Modify your practice accordingly, say, if you have a shoulder injury from strain. Severe muscle ruptures or tears require rehabilitation of the injury (after reducing the inflammation) to recover flexibility, correct alignment and reduce scar tissue.
Sage Patañjali prescribes eight limbs (aṣṭānga) of Rājā Yoga in the second pada of the yoga sūtras: yāma (restrictions), niyāma (observances), āsana (postures), prāṇāyāma (breath work), pratyāhāra (sense withdrawal or non-attachment), dhāraṇā (concentration or mindfulness), dhyāna (meditation), samādhi (realization of the true Self or Ātman). The combined practice of dhāraṇā, dhyāna and samādhi constitute saṃyama, the kinetic and spontaneous flow of attention and energy in the object of meditation.

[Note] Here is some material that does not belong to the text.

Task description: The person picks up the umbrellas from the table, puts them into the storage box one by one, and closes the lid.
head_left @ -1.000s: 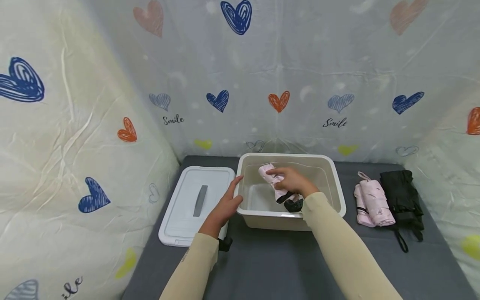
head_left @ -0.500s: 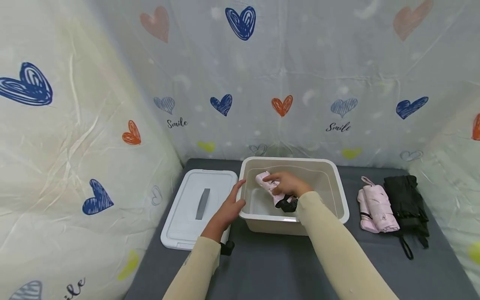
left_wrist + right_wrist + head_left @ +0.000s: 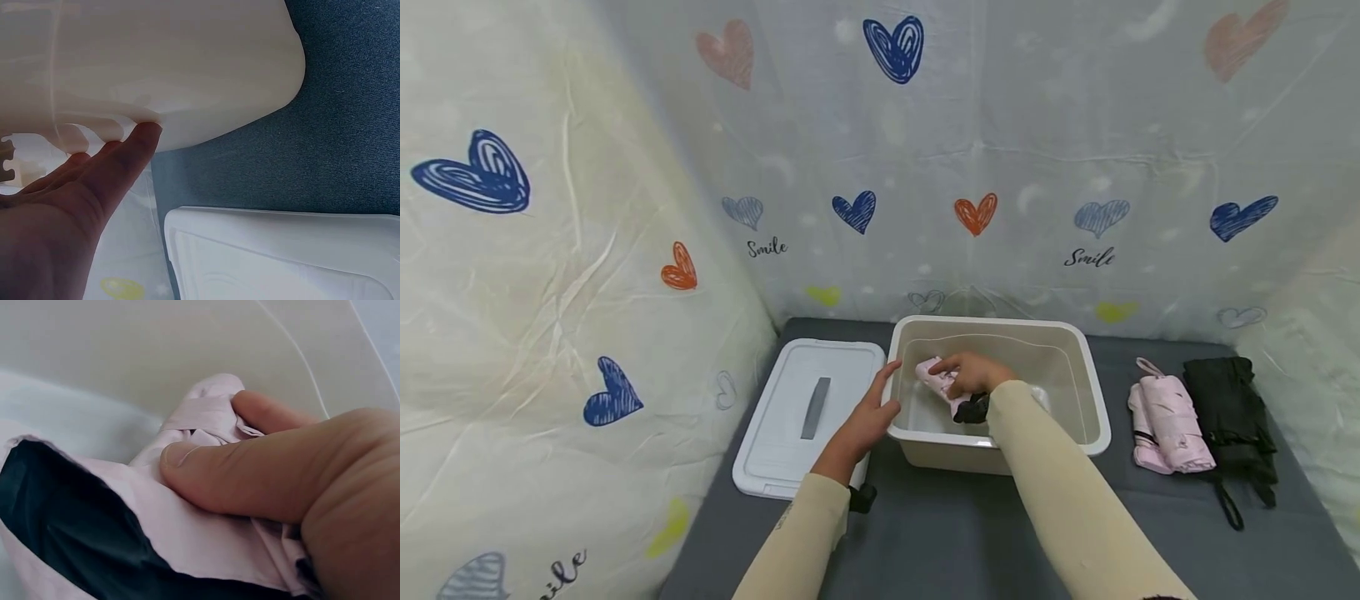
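Observation:
My right hand (image 3: pixel 979 372) is inside the beige plastic bin (image 3: pixel 1000 322) and grips a pink folded umbrella (image 3: pixel 931 377). In the right wrist view, the thumb presses on the pink cloth of the umbrella (image 3: pixel 159 509) near its strap, and a finger curls round the far side. A dark inner lining shows in its folds. Part of the umbrella is hidden under the right hand and sleeve. My left hand (image 3: pixel 862 425) rests against the bin's left side; in the left wrist view its straight fingers touch the outer wall (image 3: pixel 175 62).
A white lid (image 3: pixel 782 417) with a grey handle lies left of the bin. To the right are two rolled pink umbrellas (image 3: pixel 1176 421) side by side and a black umbrella (image 3: pixel 1228 417) with a loop. A heart-printed curtain (image 3: pixel 1030 125) stands behind the dark grey table (image 3: pixel 970 533).
The right hand has lowered the pink umbrella a little deeper into the bin. The left hand keeps its place at the bin's side. The head view has shifted slightly.

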`<state>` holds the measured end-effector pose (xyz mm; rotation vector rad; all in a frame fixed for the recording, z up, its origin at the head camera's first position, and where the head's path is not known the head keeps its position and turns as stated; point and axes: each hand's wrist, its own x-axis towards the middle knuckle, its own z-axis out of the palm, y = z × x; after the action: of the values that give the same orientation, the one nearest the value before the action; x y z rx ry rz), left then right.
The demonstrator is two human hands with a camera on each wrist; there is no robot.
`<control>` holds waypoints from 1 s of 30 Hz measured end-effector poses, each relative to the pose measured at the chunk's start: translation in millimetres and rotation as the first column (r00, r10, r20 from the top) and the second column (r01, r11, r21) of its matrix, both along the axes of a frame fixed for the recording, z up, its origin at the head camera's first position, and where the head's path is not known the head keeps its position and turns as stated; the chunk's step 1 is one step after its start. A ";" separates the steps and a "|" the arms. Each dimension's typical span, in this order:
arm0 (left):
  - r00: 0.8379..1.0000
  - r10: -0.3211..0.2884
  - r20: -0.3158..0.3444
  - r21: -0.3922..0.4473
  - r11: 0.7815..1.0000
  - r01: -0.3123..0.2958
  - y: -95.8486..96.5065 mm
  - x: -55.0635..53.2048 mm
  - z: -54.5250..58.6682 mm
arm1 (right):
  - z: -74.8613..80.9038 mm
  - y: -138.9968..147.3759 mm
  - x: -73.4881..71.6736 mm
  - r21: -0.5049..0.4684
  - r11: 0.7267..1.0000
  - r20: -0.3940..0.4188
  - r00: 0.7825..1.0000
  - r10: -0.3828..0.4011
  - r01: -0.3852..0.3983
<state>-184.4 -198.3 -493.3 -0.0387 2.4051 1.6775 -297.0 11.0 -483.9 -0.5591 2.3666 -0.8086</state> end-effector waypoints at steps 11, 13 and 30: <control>1.000 0.003 0.025 0.002 1.000 -0.003 4.8 -0.5 -1.8 | -5.9 -8.6 0.1 0.053 0.998 0.098 0.995 0.035 -0.040; 1.000 -0.001 0.016 0.001 1.000 0.001 5.1 -0.3 -2.4 | -7.1 -10.3 1.2 0.045 0.998 0.132 0.991 0.028 -0.034; 1.000 -0.015 -0.014 0.010 1.000 0.015 0.4 1.0 0.2 | -6.4 -25.1 -1.6 -0.032 0.999 0.264 0.963 0.044 -0.037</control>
<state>-183.4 -197.9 -493.1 -0.0070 2.4008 1.6888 -298.7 -14.1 -490.3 -0.4760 2.0964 -0.8417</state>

Whereas dhāraṇā involves binding thought to an object, such as a candle flame, dhyāna involves meditation without the object in a state of trance that leads to an heightened awareness of one’s connectedness with the world, samādhi.
Dhyāna is a tool to gain self-knowledge, creativity and ability to concentrate. The practice of dhyāna frees the mind to explore creative variations and maintain adequate energy levels in the body throughout the day.